With Christmas quickly approaching the average consumer is being bombarded with a very tempting offer to buy now and pay no interest until later. This option allows you to have that 42" flat panel today with no worries until 2009. Sounds good, what's the catch.
My good friend found out the hard way what the catch was, and I think a lot of other consumers find themselves in the same situation when the loan comes due.
He and his wife bought a house and needed to furnish it. They did what many other people do, they bought their new furniture with no money down and no payments for a year. My friend is self-employed and could not make the payments on the due date, as a result he was charged the purchase interest (21.5%) on the entire purchase, that hurts. He is still making payments, only now he is paying interest on each one. He had every intention to put money away each month to pay the t.v. off on the due date, but like so many other people he did not.
This offer seems to good to be true, and it is. Retailers are offering free money (no interest) to purchase their products. They must know something that we do not, I think they know that we want "stuff" right away. They know that at the back end they will make money on extremely high interest rates because we will not be able to pay.
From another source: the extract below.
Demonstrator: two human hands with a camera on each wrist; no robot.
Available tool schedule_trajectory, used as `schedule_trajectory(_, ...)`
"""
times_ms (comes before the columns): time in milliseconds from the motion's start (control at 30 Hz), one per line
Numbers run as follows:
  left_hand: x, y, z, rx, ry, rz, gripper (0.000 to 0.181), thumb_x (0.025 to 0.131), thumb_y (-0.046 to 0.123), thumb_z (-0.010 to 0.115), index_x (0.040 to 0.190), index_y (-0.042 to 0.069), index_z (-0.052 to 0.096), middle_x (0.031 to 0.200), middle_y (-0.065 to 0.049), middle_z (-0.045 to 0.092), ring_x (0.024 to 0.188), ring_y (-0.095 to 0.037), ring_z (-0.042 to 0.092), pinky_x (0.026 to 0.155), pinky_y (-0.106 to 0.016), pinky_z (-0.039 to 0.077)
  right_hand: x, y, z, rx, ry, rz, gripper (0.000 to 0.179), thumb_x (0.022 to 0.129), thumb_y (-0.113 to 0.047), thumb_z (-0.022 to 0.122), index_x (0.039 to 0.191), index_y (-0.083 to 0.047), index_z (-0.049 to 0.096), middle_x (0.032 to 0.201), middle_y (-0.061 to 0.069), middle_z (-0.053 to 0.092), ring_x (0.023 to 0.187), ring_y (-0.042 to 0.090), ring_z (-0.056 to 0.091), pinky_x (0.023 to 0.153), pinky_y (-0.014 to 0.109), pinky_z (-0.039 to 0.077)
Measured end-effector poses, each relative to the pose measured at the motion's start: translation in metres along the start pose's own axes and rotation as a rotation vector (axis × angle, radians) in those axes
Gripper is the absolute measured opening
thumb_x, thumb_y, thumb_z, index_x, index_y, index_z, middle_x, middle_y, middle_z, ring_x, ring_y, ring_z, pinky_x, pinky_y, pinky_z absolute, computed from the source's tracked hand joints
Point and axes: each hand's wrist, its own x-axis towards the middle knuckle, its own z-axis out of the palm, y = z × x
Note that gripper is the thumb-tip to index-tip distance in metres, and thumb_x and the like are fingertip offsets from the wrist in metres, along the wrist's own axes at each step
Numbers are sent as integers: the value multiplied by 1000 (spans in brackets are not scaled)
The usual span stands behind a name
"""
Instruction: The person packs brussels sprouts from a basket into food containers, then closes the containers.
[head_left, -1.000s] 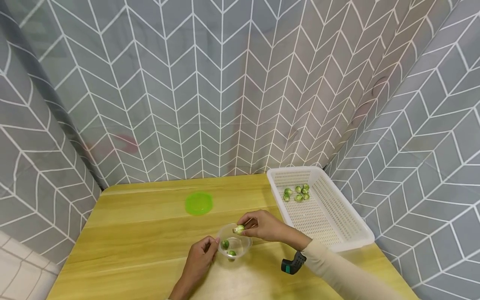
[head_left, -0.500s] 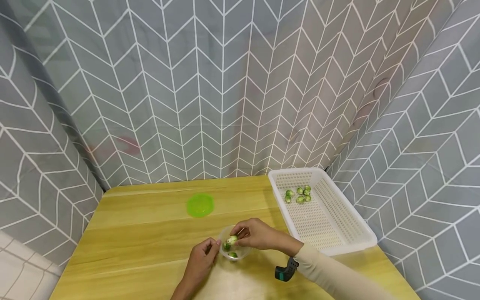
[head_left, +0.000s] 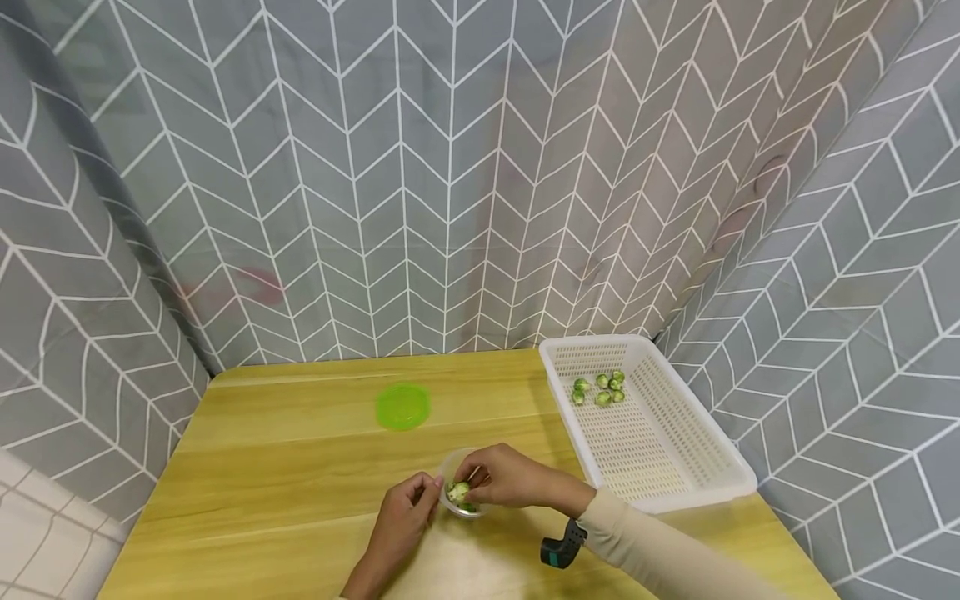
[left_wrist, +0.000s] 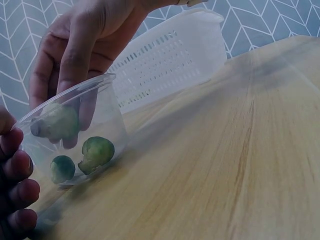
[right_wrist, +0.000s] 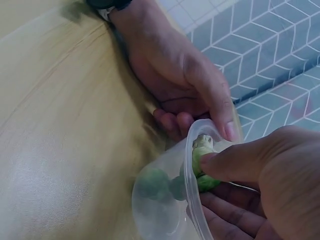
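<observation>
My right hand (head_left: 502, 477) pinches a Brussels sprout (right_wrist: 202, 152) between thumb and fingers. The sprout is down inside a small clear plastic tub (left_wrist: 109, 112), below its rim. Two more sprouts, a larger one (left_wrist: 97, 152) and a smaller one (left_wrist: 62, 169), lie on the tub's bottom. At the tub's left side, my left hand (head_left: 405, 517) grips the rim, its thumb over the edge and its fingers curled outside, as the right wrist view shows. The tub stands on the wooden table, partly covered by my right hand in the head view.
A white perforated plastic basket (head_left: 637, 458) stands on the right, with several sprouts (head_left: 603, 398) near its far end. Farther back on the table (head_left: 300, 467) lies a round, flat green lid (head_left: 402, 407). Grey patterned curtains (head_left: 450, 167) hang behind and at both sides.
My right hand has lowered the Brussels sprout from above the tub's rim down into it, moving slightly left. The left hand has stayed at the rim.
</observation>
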Motion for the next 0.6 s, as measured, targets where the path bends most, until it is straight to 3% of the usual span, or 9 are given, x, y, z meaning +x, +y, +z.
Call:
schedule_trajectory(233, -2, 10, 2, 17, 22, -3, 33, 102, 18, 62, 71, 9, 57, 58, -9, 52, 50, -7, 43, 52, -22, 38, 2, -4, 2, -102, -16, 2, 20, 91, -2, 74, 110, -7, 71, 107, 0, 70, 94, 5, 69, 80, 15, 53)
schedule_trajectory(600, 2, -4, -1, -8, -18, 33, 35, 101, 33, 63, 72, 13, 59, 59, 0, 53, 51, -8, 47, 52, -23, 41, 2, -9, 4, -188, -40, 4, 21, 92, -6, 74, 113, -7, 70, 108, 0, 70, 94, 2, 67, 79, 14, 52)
If you must buy nowand pay later I have a better strategy, one that does not require you to save. Instead, most offers of buy now pay later will give you the option to make equal monthly installments at 0% interest. Why not use the credit, with no interest. This works best if you already have the money saved in a high interest account. You can withdraw the monthly payments while making interest on the balance of the account. This way after two years of no interest payments the t.v. is yours free and clear.
We used this when we moved into our house and it worked out beautifully. New appliances for the kitchen @ 0% interest, and our savings remained in the bank earning us interest each month.
We all can agree that the best option is to enjoy what we already own, or pay cash for that big ticket purchase. But if we have the choice of no payments for a year or equal monthly installments over two years I think the later is the better option.